The UTS is usually found by performing a tensile test and recording the stress versus strain; the highest point of the stress-strain curve is the UTS. It is an intensive property; therefore its value does not depend on the size of the test specimen. However, it is dependent on other factors, such as the preparation of the specimen, the presence or otherwise of surface defects, and the temperature of the test environment and material.
Tensile strengths are rarely used in the design of ductile members, but they are important in brittle members. They are tabulated for common materials such as alloys, composite materials, ceramics, plastics, and wood.
Tensile strength is defined as a stress, which is measured as force per unit area.
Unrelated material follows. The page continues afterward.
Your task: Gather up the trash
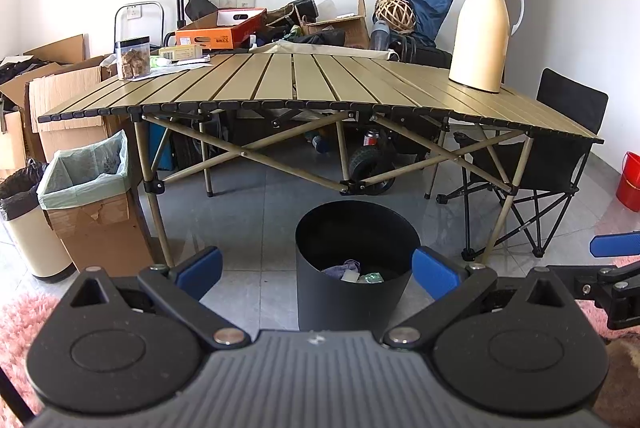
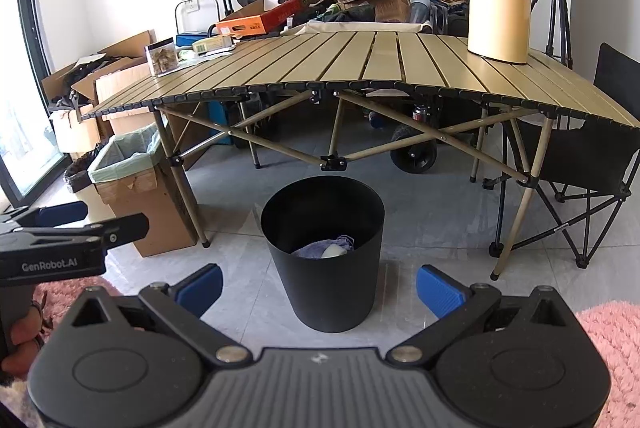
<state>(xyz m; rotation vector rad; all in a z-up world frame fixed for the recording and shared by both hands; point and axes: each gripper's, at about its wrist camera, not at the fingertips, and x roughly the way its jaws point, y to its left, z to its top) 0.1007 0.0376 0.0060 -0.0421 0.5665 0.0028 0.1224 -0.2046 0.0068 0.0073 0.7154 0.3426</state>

For some non-homogeneous materials (or for assembled components) it can be reported just as a force or as a force per unit width. In the SI system, the unit is the pascal (Pa) (or a multiple thereof, often megapascals (MPa), using the mega- prefix); or, equivalently to pascals, newtons per square metre (N/m²). The customary unit is pounds-force per square inch (lbf/in² or psi), or kilo-pounds per square inch (ksi), which is equal to 1000 psi; kilo-pounds per square inch are commonly used for convenience when measuring tensile strengths.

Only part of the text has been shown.